To give an illustration of this method, let’s look at some inferences with “and” sentences. When we write $A\land B$ it is supposed to represent a single complex sentence that combines two simpler thoughts. For example, we could formalise English sentences like this.

$P$ formalises “Putnam is happy.”

$Q$ formalises “Quine is happy.”

$P\land Q$ formalises “Putnam and Quine are both happy.”
If a person asserts $P$ and then asserts $Q$, they make two separate statements. If a person asserts $P\land Q$, they make one single statement that has a complex, inner structure made from a combination of simpler statements with the logical word “and”. Semantics can model the meaning of this logical word as an operation on sets of models. The relevant operation is called set intersection:
In the diagram, we see that there is a set $X$ and there is a set $Y$. Maybe these are sets of people or sets of numbers. It doesn’t really matter. We just want to see what the intersection of two sets refers to. The intersection $X\cap Y$ is the overlapping part of those two sets. The elements of $X\cap Y$ are all of the things that are shared in common between $X$ and $Y$.
For example, if $F$ was the set of all fruits and $O$ was the set of all orange things, then $F\cap O$ would be the set of orange fruits. This intersection set contains mandarines, apricots, and mangoes but it does not contain bananas (not orange) and it does not contain carrots (not fruits).
We can apply this operation to any two sets. What if we apply it to $[A]$ and $[B]$? What does $[A]\cap[B]$ refer to? For absolutely any model $\mathcal{M}$ in the intersection set $[A]\cap[B]$, that same model $\mathcal{M}$ has to make $A$ true and $\mathcal{M}$ has to make $B$ true. This operation essentially takes the models of two separate sentences and cuts them down to the set of models that make both true at once. It is natural to identify the meaning of “and” with this operation: $$[A\land B] = [A]\cap[B].$$ This gives a very precise meaning to ‘$\land$’ which we call the logical conjunction.
Using these methods, we can establish some useful facts about valid inferences. The way we verify these facts is to just think carefully about the definitions of formal symbols like ‘$\land$’ and ‘$\vDash$’. In other words, we are going to put the axiomatic approach into action. We take definitions of basic concepts and see where they lead.

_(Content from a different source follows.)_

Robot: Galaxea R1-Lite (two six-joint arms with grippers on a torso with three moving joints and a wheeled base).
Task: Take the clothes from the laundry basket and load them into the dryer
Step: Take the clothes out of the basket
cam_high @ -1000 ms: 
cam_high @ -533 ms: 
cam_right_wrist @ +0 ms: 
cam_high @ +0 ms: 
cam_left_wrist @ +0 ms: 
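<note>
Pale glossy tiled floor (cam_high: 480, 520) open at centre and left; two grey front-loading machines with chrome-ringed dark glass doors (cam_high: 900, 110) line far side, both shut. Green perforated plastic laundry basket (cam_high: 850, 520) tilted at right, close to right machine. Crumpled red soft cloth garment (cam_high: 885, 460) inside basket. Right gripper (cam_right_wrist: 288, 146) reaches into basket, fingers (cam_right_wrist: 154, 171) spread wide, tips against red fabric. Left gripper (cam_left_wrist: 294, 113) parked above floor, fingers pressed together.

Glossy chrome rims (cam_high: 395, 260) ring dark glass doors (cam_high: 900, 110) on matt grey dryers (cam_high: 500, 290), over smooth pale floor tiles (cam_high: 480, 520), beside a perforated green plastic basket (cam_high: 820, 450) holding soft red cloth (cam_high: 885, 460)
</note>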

In this chapter, we will only sketch the explanations or proofs of these facts.
 $A\land B \vDash A$
Why is this form of inference valid?
Sketch of an Explanation: $[A\land B]=[A]\cap[B]$ and since the intersection of two sets has to be part of each set, we know that $[A]\cap[B]\subseteq[A]$.
 If $A \vDash B$ and $A \vDash C$, then $A \vDash B\land C$
This says that if there are two valid inferences using the same premises, you can also use those premises to validly infer a conjunction of the previous conclusions.
Sketch of an Explanation: Assuming that $A \vDash B$ and $A \vDash C$ hold we have $[A]\subseteq[B]$ and $[A]\subseteq[C]$. So if any model $\mathcal{M}$ is in $[A]$, the same model $\mathcal{M}$ also has to be in $[B]\cap[C]$. We have $[A]\subseteq[B]\cap[C]$.
 If $A \vDash C$, then $A\land B \vDash C$
This principle says that if it is valid to infer a conclusion from some premises, then it is valid to infer the exact same conclusion after ‘adding new information’ to those premises.
Sketch of an Explanation: We showed that $A\land B \vDash A$. So if we asume $A \vDash C$ then we have both $[A\land B]\subseteq[A]$ and $[A]\subseteq[C]$. This implies $[A\land B]\subseteq[C]$ because the subset relation is transitive: if first set is part of second, and second set is part of third, the first one has to be part of the third.
The last fact is called monotonicity and it gets to the heart of what makes deduction special. If there is an element of your beliefs that implies a conclusion, then as long as you hold on to that original element your beliefs will always imply the same conclusion – no matter how much new information you aquire! This is why we say that deductive rules are indefeasible.
John McCarthy was famously optimistic about the power of logical methods. He even thought we could use them to capture the kind of commonsense reasoning that most adults are capable of doing. This led to the field of knowledge representation where engineers try to formalise vast amounts of information. These are like axioms of a massively complicated theory, but the method has its limitations.
Induction
The study of induction also has roots in ancient philosophy and psychology. The Buddhist scholars, and brothers, Asaṅga and Vasubandhu focused on inferences like “where there is smoke, there is fire”. They considered associative thinking, tracking regularities in experience, and drawing structural analogies to be the cornerstones of real human beliefforming practices. This was an attempt to describe how the mind really functions to help us navigate a world where evidence is imperfect.
Rules for inductive logic are defeasible and suited to belief modulation. These rules can vary between contexts. They often require special backing. These rules can fail, or perhaps a better way to put it is that an inductive rule can be better in some environments, worse in others.
The early work on logicbased AI quickly shifted from deductive logic to inductive logic. The main reason is that induction is immensely important to a complete description of commonsense reasoning.
Suppose that you agreed to meet Karl for lunch in a few minutes. Karl eats lunch every day in the canteen and he always gets there early. You infer that Karl is in the canteen now. This is inductively valid. However, as you are walking to the canteen you see that the building is on fire and the occupants are standing on the pavement watching the fire fighters put out the blaze. You take back the inference and the conclusion you previously drew. Now, you infer that Karl is not in the canteen (at least, you hope not).
The optimal way of using induction is to take a set of existing beliefs (or knowledge) and then tentatively entertain the beliefs (or knowledge) that are most likely to be true based on your initial information. Some common, real world implementations of inductive reasoning occur when we use observations of similarities to infer the existence of a general pattern, or we apply socalled generic information.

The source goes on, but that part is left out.